There is a truth known only to you. A truth so deep, so pervasive it is cellular, atomic, sub-atomic for christssake. It is written in blood, but you have forgotten it, discarded it, denied it all for the sake of going along to get along, for the promise of love, the gift of a job, a home you could call your own. It gets so far gone that you have convinced yourself this shadow life is the one you always wanted. Like Ondaatje's dog, you are ridden, danced along, made to bear humiliations and taught to like them. You suffer it because there are rewards for doing so and those rewards are the sum of living the life you have.

But there's this truth that does not die, does not disappear because it is inconvenient for you to be reminded of it. It is tattooed in your DNA, your RNA, your PDQ, in the stars and in your dreams. It is the essential animating force of life inside your life. You can run from it. You can die never acknowledging it, but godddamn, it is there and it always will be.

Strength, the necessary strength to carry on, to take another step, to coil for that leap, arrives when this truth meets the facts of your life as they are, in this moment, right the fuck now. You see, that truth is always strong enough to meet the facts of your life. No lie. It mystifies others who have yet to let the two touch, but you, you get it.

You see, you can tear bulls apart, loose heads from partridges, dream blood, for that is who you are. The dog and pony show is just that, a show, and dude, you don't have to do it no more.

* * *

Listen, listen, listen, Ondaatje's dog knows itself when it dreams. Awake she is tacked to her circumstance. The difference between you and that dog is that you can change your circumstance, or at least change your response to it, which in turn changes it and so on. The distance between your self and your life is the distance between your truth and your facts, the distance between strength and poetry, between dreaming and doing.

Enough of being ridden by fear and doubt and circumstance.

Reel.
Whip.
Tear.

* * *

Boom.

__________

Tuesday, August 13, 2013

'Cause I Don't


 

'Cause I don't understand these people
Sayin' the hill's too steep
Well, they talk and talk forever
But they'll just never climb

- The Frames, "Star Star"

* * *

I talk too much. It is the worst of me. I talk too much because I am good at it. I string words along like melodies and it can sound so good, and it can be good, but I talk too much and it is no good for me. There's a small signal fire in my brain that warns I've veered off the path of doing and fallen into the trap of talking. I think writers can be afflicted worse than others because we don't live with things, but with words, the sounds of words, plain, ordinary, dumb as dirt words and we test out ways to make them shine. We talk. I talk. And all too much.

* * *

Here's the answer to the riddle: do. In order to be, do. Unfuck yourself by doing rather than talking about doing and if your doing is talking, then have at it, but nothing in this world matters except for the experience of doing something with the time you have. When we are wounded - and make no mistake you will be wounded -  the obvious answer is to blame the one(s) who've hurt us for the paltriness of our lives. We freeze in the moment and can only see our hurt, our betrayal, our shitty start, the inequity of circumstance. But it is all wretch and no vomit. We remain stuck in the unique misery of that moment, never really moving past it, keeping the wound fresh because it is through that wounding we have an identity: victim. And to anyone within earshot we'll talk and talk about how steep the hill is.

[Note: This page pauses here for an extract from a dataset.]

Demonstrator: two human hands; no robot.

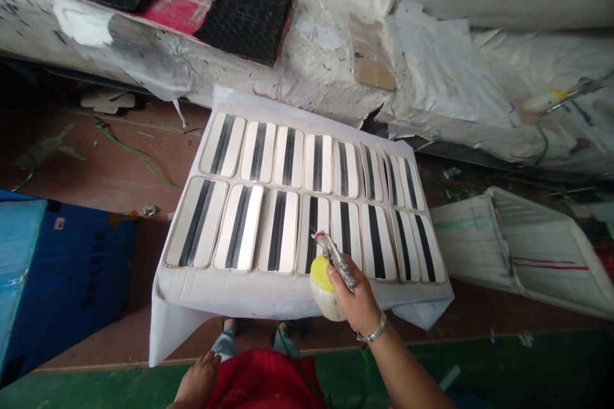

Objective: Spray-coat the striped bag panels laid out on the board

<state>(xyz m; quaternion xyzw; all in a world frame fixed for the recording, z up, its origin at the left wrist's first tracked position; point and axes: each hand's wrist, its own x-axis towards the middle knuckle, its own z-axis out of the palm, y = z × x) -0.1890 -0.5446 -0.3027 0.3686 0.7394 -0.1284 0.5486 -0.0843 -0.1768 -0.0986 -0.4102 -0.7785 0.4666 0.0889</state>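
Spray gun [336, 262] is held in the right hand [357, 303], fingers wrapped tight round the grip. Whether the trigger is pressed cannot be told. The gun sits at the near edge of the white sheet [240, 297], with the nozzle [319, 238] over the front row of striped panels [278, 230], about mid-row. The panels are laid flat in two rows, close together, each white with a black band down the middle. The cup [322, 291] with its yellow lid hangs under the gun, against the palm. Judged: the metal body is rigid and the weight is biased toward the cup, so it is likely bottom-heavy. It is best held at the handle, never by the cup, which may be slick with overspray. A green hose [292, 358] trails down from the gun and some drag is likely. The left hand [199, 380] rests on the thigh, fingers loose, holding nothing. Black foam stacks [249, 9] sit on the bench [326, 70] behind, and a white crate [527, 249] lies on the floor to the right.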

You know you've done it. I know I have.

Now let go of it. It doesn't serve you well.

Of course, you and I, we can't help but talk of the trials we encounter. It is wildly healthy to do so. It can provide some perspective and a foot up the ass to get going. The real crisis occurs when we stay there - cenobitic in our devotion to our pain. If talk does not lead to action it is sound and fury signifying nothing, a tale told by an idiot and you know it in the heartroot deep of your core. You see, we all have these signal fires, annoying pricks of conscience, red flags and alarms that go off when we take ourselves away from the vital living of our lives. Call it what you like - soul, spirit, God, self - it doesn't matter. What matters is that you must answer its call. Our lives are but brief candles. Will you burn yours out waiting for a brighter light, a more handsome wick, less smoke, more heat? The circumstances of your life are as they are. It is your response to those circumstances that matters. It is what you do with the facts of your life that define you. It is in the doing that your life catches hold of its meaning.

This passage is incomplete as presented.